- **EXERCISE BRIEF**
Transcribe the full listing without changing a word, and omit its pictures.

***

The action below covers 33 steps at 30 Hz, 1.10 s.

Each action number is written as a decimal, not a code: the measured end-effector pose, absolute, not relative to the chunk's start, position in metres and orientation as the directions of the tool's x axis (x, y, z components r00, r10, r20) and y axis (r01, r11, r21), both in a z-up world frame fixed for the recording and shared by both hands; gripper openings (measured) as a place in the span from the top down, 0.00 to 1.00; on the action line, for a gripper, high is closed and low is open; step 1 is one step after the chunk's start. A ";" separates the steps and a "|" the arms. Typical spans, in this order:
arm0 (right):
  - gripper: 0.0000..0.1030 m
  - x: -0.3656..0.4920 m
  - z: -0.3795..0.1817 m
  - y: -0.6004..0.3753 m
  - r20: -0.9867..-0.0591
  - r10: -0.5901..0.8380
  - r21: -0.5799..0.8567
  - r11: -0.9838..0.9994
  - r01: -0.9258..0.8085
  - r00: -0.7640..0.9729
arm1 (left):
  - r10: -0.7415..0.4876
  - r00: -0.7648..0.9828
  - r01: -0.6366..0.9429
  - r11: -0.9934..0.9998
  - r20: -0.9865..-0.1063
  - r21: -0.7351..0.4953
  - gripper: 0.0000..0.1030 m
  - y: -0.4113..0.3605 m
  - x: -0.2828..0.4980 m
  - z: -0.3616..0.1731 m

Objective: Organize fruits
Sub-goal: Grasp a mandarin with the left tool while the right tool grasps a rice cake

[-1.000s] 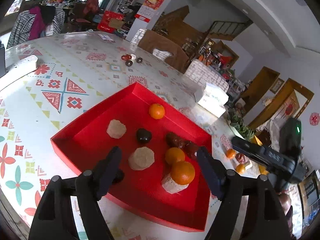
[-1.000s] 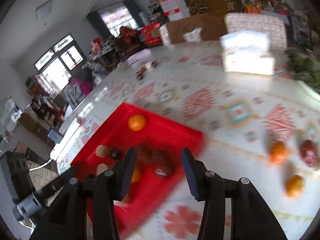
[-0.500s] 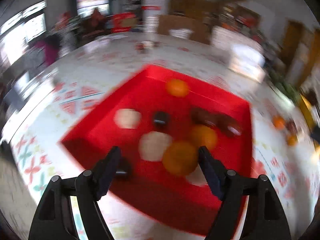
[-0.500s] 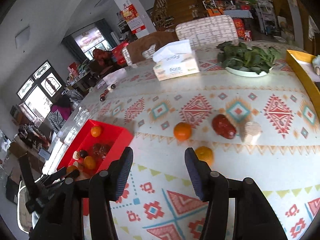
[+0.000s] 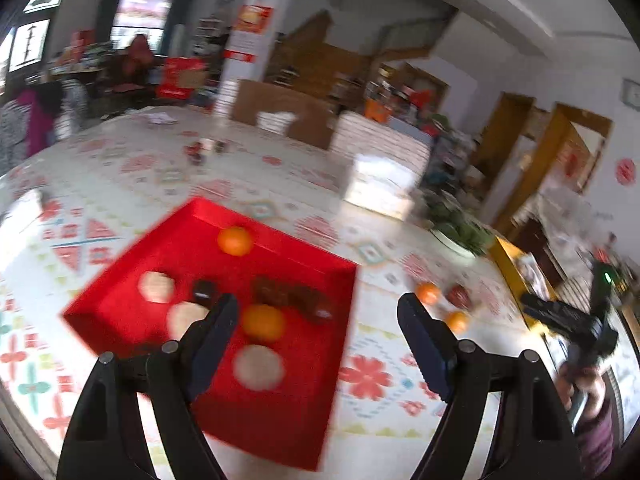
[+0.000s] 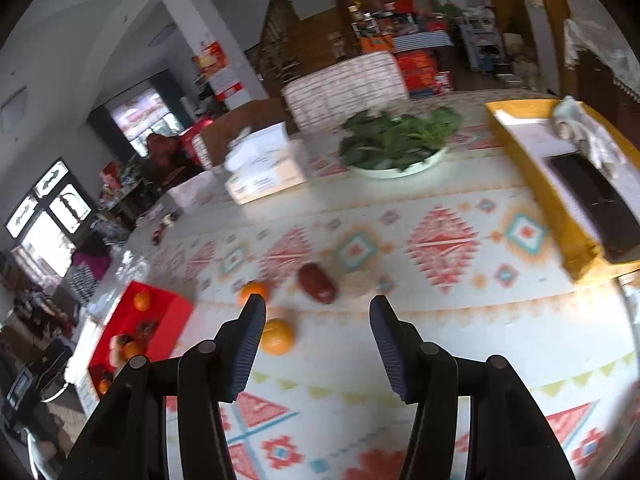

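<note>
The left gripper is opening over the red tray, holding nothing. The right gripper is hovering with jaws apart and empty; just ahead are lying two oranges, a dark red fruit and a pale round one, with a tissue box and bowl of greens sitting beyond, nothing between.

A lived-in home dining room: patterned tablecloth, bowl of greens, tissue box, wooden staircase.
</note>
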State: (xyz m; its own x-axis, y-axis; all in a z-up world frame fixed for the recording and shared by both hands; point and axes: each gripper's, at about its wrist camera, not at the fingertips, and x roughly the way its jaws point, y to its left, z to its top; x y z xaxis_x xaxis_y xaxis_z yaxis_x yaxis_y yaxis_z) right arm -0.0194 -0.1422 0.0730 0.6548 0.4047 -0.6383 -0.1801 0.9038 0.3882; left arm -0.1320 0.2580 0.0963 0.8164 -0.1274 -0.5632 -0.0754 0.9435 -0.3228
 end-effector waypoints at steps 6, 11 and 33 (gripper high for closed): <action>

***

- **OUTPUT OF THE TASK**
The action below covers 33 steps at 30 Hz, 1.10 s.

Each action number is written as a decimal, not a code: the measured end-effector pose, absolute, not relative to the chunk's start, position in metres and orientation as the directions of the tool's x axis (x, y, z components r00, r10, r20) and y axis (r01, r11, r21), both in a z-up world frame fixed for the recording and shared by both hands; gripper openings (measured) as a place in the span from the top down, 0.00 to 1.00; on the action line, for a gripper, high is closed and low is open; step 1 is one step after the chunk's start. A ";" separates the steps and a "|" the arms. Typical spans, in this order:
arm0 (right):
  - gripper: 0.0000..0.1030 m
  - x: -0.3656..0.4920 m
  - z: -0.3795..0.1817 m
  - y: -0.6004..0.3753 m
  - r20: -0.9867..-0.0591
  - r10: -0.5901..0.8380
  - r21: -0.5799..0.8567
  - r11: -0.9838..0.9994
  - r01: -0.9258..0.8085
  - r00: -0.7640..0.9729
arm1 (left):
  - r10: -0.7415..0.4876
  - r00: -0.7648..0.9828
  - r01: -0.6366..0.9429
  - r11: -0.9934..0.9998
  - r20: -0.9865..-0.1063
  - r21: -0.7351..0.4953
  - gripper: 0.0000..0.1030 m
  - y: -0.4113..0.3605 m
  - x: -0.2828..0.4980 m
  - z: -0.3616..0.1731 m

Objective: Organize fruits
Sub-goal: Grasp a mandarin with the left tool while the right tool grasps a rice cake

[-1.000s] 
[-1.000s] 
[-0.500s] 
[-0.500s] 
[+0.000s] 
[+0.000s] 

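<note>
The left gripper is opening over the red tray, holding nothing. The right gripper is hovering with jaws apart and empty; just ahead are lying two oranges, a dark red fruit and a pale round one, with a tissue box and bowl of greens sitting beyond, nothing between.

A lived-in home dining room: patterned tablecloth, bowl of greens, tissue box, wooden staircase.
</note>
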State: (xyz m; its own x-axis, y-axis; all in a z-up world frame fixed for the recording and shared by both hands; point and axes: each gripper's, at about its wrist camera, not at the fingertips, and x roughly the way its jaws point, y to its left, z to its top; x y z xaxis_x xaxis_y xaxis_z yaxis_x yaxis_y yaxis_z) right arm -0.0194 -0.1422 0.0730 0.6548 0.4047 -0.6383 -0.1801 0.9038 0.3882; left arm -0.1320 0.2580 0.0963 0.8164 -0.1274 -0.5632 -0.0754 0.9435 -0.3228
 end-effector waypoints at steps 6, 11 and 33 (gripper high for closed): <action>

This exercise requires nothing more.